• _Work item_: Retype the lines from the first one in the records down to the line containing "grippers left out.", counting both, and leave out any pictures.

• _Study material_:

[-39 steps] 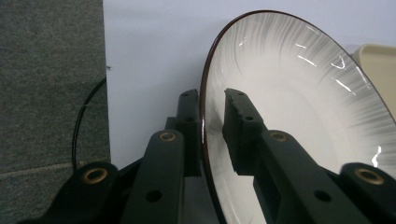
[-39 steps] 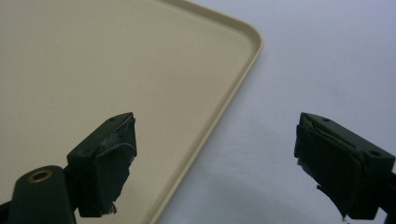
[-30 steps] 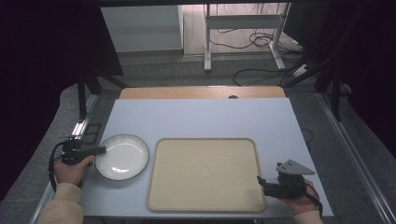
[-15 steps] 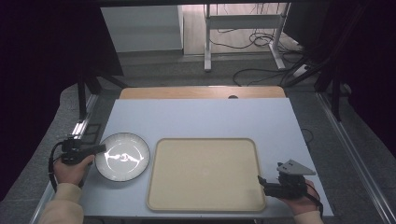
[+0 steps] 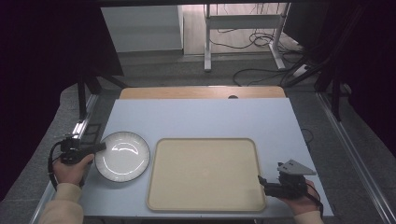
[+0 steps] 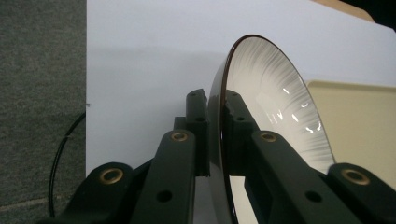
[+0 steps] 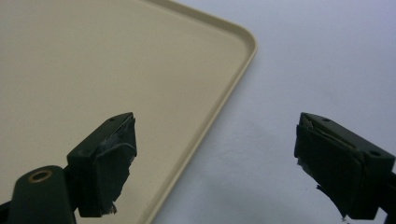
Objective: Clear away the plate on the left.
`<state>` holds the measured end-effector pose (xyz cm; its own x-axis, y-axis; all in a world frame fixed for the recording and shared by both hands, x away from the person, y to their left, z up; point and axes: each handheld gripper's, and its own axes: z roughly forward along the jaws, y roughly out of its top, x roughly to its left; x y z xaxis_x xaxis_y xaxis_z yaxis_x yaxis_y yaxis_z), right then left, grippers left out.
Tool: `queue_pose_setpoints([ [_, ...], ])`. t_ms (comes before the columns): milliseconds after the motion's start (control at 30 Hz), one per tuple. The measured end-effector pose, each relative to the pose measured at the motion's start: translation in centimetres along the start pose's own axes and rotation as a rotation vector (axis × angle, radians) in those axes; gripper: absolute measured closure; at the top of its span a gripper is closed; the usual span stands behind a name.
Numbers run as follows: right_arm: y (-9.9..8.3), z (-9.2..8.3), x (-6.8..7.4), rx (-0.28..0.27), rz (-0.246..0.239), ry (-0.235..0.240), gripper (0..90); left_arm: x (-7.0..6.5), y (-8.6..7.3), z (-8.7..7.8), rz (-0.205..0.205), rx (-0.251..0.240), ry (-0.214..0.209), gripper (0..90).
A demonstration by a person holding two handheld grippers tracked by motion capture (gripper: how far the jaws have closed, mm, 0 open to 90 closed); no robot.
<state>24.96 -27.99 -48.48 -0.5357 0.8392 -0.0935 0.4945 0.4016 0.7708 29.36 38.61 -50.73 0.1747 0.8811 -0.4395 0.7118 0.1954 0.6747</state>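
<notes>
Overhead, your left gripper [image 5: 95,148] holds the white plate [image 5: 122,156] by its left rim, beside the beige tray [image 5: 205,173] on the tabletop [image 5: 196,119]; your right gripper [image 5: 261,181] waits at the tray's right edge. Left gripper view: fingers [image 6: 198,128] clamped on the rim, so lift level. Right gripper view: fingers [image 7: 105,158] wide apart astride the tray's edge; steady it there.

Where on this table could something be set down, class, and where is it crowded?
Free: the whole tray, which carries nothing, and the broad bare strip of table behind the tray and plate. Crowded: the left edge, where the left gripper clamps the plate's rim, and the tray's near right corner, where the open right gripper sits.
</notes>
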Motion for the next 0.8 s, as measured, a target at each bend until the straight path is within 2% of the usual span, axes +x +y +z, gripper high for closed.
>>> queue_pose_setpoints([
  [233, 0.0, 0.0, 0.0, -0.007, -0.008, 0.008, 13.3, 0.0, 0.2, -0.9, 0.003, -0.035, 0.012, 81.9],
  [333, 0.0, 0.0, 0.0, -0.007, -0.007, 0.008, 13.3, 0.1, 0.3, -1.2, -0.003, -0.049, -0.001, 81.9],
  [533, 0.0, -0.1, 0.0, -0.005, -0.004, 0.007, 13.3, 0.1, 0.6, -2.1, -0.044, -0.100, -0.047, 81.7],
  [800, 0.0, -0.1, -0.3, -0.009, 0.003, 0.001, 13.3, -0.2, 0.8, -2.8, -0.034, -0.127, -0.049, 81.2],
])
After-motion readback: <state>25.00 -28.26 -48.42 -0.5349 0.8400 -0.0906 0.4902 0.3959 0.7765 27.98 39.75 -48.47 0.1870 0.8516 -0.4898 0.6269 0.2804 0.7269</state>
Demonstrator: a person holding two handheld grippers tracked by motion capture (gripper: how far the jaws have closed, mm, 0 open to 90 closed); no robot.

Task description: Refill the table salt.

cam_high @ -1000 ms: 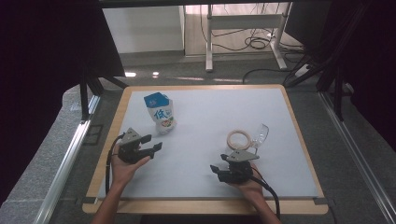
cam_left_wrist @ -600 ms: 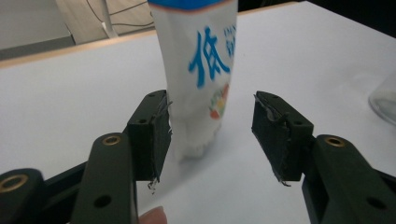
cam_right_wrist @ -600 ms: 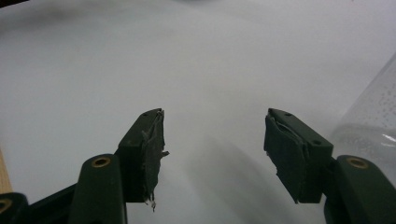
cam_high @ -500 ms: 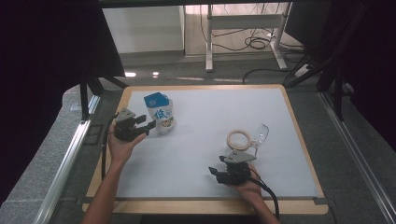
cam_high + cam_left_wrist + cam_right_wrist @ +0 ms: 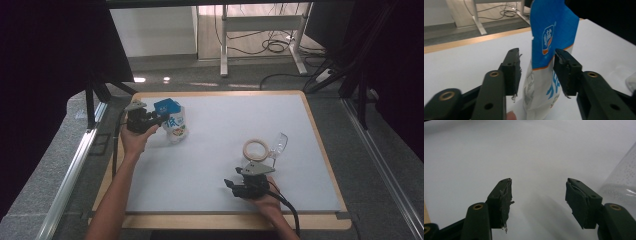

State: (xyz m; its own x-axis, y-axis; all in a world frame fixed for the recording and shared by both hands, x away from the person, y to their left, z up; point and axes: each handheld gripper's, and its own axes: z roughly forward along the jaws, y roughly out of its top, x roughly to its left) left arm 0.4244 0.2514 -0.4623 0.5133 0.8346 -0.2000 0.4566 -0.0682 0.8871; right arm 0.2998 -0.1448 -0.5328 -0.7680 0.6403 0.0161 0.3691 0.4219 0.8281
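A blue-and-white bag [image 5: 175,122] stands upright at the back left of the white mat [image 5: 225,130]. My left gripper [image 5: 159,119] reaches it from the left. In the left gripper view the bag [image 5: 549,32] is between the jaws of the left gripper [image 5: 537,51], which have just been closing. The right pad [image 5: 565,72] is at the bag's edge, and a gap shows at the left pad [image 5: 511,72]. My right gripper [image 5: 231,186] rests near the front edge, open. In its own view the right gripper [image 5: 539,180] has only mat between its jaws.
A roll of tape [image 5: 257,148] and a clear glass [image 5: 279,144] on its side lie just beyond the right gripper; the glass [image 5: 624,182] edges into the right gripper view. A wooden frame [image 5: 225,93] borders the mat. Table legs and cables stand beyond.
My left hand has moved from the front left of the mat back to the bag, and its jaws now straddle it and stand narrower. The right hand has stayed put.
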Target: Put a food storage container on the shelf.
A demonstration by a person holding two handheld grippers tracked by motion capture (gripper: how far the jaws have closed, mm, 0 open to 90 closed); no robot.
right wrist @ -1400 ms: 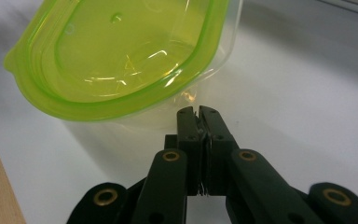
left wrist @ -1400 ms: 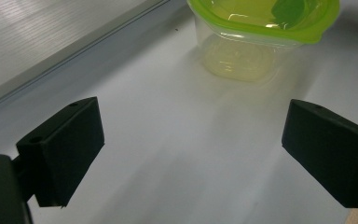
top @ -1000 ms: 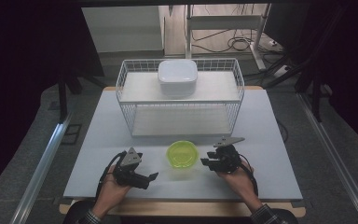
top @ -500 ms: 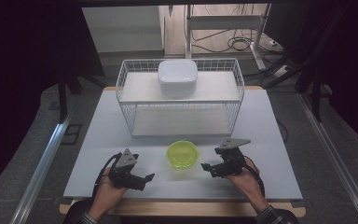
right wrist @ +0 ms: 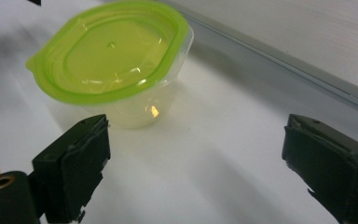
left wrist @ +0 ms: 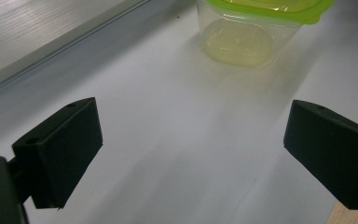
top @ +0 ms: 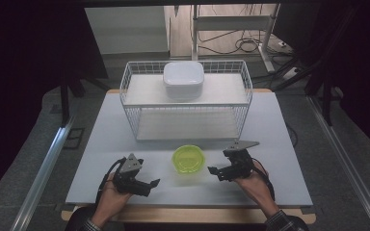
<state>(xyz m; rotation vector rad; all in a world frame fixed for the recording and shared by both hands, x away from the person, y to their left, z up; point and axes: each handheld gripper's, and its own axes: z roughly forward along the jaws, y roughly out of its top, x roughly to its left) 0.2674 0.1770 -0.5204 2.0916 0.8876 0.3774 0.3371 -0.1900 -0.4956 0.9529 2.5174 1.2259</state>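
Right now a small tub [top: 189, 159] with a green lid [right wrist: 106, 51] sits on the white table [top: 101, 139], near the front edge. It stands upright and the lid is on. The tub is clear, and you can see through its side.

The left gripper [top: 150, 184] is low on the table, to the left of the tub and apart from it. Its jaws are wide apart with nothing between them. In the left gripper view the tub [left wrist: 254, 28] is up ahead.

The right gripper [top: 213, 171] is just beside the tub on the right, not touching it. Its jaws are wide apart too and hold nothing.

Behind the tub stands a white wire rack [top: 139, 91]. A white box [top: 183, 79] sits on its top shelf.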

• _Reply to the exercise_:
[-39 steps] 
[-39 steps] 
[-30 steps] 
[-15 steps] 
[+0 steps] 
[+0 steps] 
[+0 steps] 
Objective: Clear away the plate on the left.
`<state>` holds the measured end-effector pose (xyz cm; its own x-axis, y-axis; all in a world frame fixed for the recording and shared by both hands, x away from the person, y to their left, z up; point and axes: each handheld gripper's, and its own axes: z roughly forward along the jaws, y roughly out of its top, x roughly to its left; x y z xaxis_x xaxis_y xaxis_z yaxis_x yaxis_y yaxis_z), right then left, grippers left out.

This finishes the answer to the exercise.